Reviewed by Evangelista Lus W.P. (Impome 2011)

Prof. Koeno Gravemeijer is professor of mathematics and science education in University of Eindhoven, Netherland. Earlier he was affiliated with the Freudenthal Institute of Utrecht University. He has written many articles and has done many researches related to curriculum development, instructional design, domain-specific instruction theories includes the theory for realistic mathematics education/RME (http://www.isls.org/icls2010/keynote_2.html). One of his writing is “Realistic mathematics education theory as a guideline for problem-centered, interactive mathematics education” (2010) which can be read in book titled “A decade of PMRI in Indonesia” edited by R. Sembiring, K. Hoogland and M. Dolk. and it will be reviewed in this essay.

Based on fact that there has been changeover in mathematics education from thinking about instruction as the ‘transmission of knowledge’ towards ‘learning as the construction knowledge’, and as the result there has been a move towards problem centered, interactive mathematics, which requires a change in how instruction is conceptualized. Those give its own challenge for the teacher that is to guide the construction of the students in indirect manner which can be helped using RME theory. So that, in his article, Gravemeijer discusses three main points: problem-centered mathematics; fostering reinvention; and RME theory (includes the role of concrete material, context problem and the cultivation of mathematical interest).
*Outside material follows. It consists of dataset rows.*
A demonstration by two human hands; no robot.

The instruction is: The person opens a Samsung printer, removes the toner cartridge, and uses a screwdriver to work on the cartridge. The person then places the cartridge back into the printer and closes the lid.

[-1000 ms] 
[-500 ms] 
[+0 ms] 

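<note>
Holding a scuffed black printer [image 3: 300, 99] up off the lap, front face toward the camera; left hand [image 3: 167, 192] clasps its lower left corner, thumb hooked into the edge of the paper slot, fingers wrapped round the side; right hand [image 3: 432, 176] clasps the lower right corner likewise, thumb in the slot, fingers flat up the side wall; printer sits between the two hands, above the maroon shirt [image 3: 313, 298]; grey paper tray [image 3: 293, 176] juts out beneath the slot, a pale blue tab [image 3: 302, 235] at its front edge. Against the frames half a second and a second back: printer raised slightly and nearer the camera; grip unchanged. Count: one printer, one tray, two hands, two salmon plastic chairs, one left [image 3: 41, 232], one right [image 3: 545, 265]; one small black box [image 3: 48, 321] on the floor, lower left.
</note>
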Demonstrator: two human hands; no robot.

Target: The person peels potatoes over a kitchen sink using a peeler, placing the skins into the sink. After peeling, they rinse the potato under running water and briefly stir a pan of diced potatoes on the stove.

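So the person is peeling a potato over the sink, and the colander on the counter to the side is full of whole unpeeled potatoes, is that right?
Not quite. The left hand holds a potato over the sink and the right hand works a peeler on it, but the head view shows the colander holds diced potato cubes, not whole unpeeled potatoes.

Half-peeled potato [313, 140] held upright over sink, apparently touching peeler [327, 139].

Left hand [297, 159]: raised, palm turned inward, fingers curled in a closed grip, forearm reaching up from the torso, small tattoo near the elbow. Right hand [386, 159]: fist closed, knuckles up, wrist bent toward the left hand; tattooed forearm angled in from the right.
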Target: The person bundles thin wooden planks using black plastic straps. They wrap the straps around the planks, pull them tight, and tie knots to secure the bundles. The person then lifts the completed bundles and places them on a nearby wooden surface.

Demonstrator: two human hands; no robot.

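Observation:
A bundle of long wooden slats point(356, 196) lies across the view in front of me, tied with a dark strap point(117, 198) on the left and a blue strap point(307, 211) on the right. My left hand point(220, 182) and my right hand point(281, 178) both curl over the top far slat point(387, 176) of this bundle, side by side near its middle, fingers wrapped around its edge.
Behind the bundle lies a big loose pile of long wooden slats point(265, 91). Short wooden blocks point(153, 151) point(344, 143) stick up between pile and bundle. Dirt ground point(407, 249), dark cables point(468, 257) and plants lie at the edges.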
1.    Problem-centered mathematics

Gravemeijer explain that problem-centered, interactive, classroom has different didactical contract than traditional classroom which social norm culture in which teacher is always right. Students who are learning in classroom culture in which teacher is always right will not easily start to think on their own (Desforges & Cockburn in Gravemeijer, 2010) while in the problem-centered classroom, students have to think for themselves, not for the teacher expectation. They have to explain and justify their solution, try to understanding other students’ reasoning, ask question about the explanation in which they do not understand, and challenge arguments they do not agree with. And to make students particular with that norm, teacher should not just tell them verbally or make a rule of that, but teacher have to shape it through experiences like by offering challenging or intriguing open task, arranging them to work in group, give inspiring content and using concrete material.

2. Fostering reinvention

Motivating and involving students in learning process is not enough. Mathematics education also has to reach the conventional mathematics goal through helping the students to build on their own thinking while constructing more sophisticated mathematics while the teacher only can get involved in what students construct. Gravemeijer wrote that to reconcile the constructivist stance we can use a ‘hypothetical learning trajectory/HLT’ which is combination of instructional and mental activities, and their relation with the instructional goal (Simon, 1995 in Gravemeijer, 2010). HLT have to fit with long-term learning strands which is uneasy and complicated to design. Due of that, Gravemeijer argue that teachers should be offered or given support such as by a local instruction theory (a theory about possible learning process for a given topic) which is included in a domain-specific instruction theory such as RME theory.

3.    RME theory

According to Gravemaijer, RME is a domain-specific theory which offers guidelines for instruction that aims at supporting students in constructing, or reinventing mathematics in problem-centered interactive instruction. Further, in RME, the teachers have to play an active role in facilitating productive class discussion and in selecting and framing mathematical issue as the discussion topic. The word ‘realistic’ has a meaning as a real in sense to be meaningful for students. This mean instructional starting point or problems that give to the students have to be experientially real for the students and make sense for them. For young students this may be connected to the daily life while for other students this may be involving number. So, student’ reality is different from teacher’.

a. Concrete material

Concrete material or manipulative is used as bridge for the students to jump the gap between their informal knowledge and the more formal abstract knowledge. The idea of using manipulative is to make abstract mathematical knowledge become concrete and tangible for students. However this does not mean that teacher can tell students what they are to ‘see’ when students do not see it. Based on Gravemeijer, manipulative is used in RME for scaffolding students own thinking. Model that be used are to represent the students’ own thinking and have to be designed so they can effectively support a transition towards more sophisticated mathematics.

b.    Context problem

As explained before, RME theory take situation that is real and meaningful to children/students as a start up point. However we or teacher should still concern about the goal that should be achieved. There are two goals that we may discern, first is to offer a motive to the students and the second is to offer footholds for a solution strategy. Offer motive to the students means create a situation or problem in which it makes sense to the students and motivate student to solve it. While the second one means by using context problems can support students to construct their own strategy through their own thinking. In the other words, contextual problems may support students in construing informal solution that have potential to contribute in constructing more sophisticated mathematics solution.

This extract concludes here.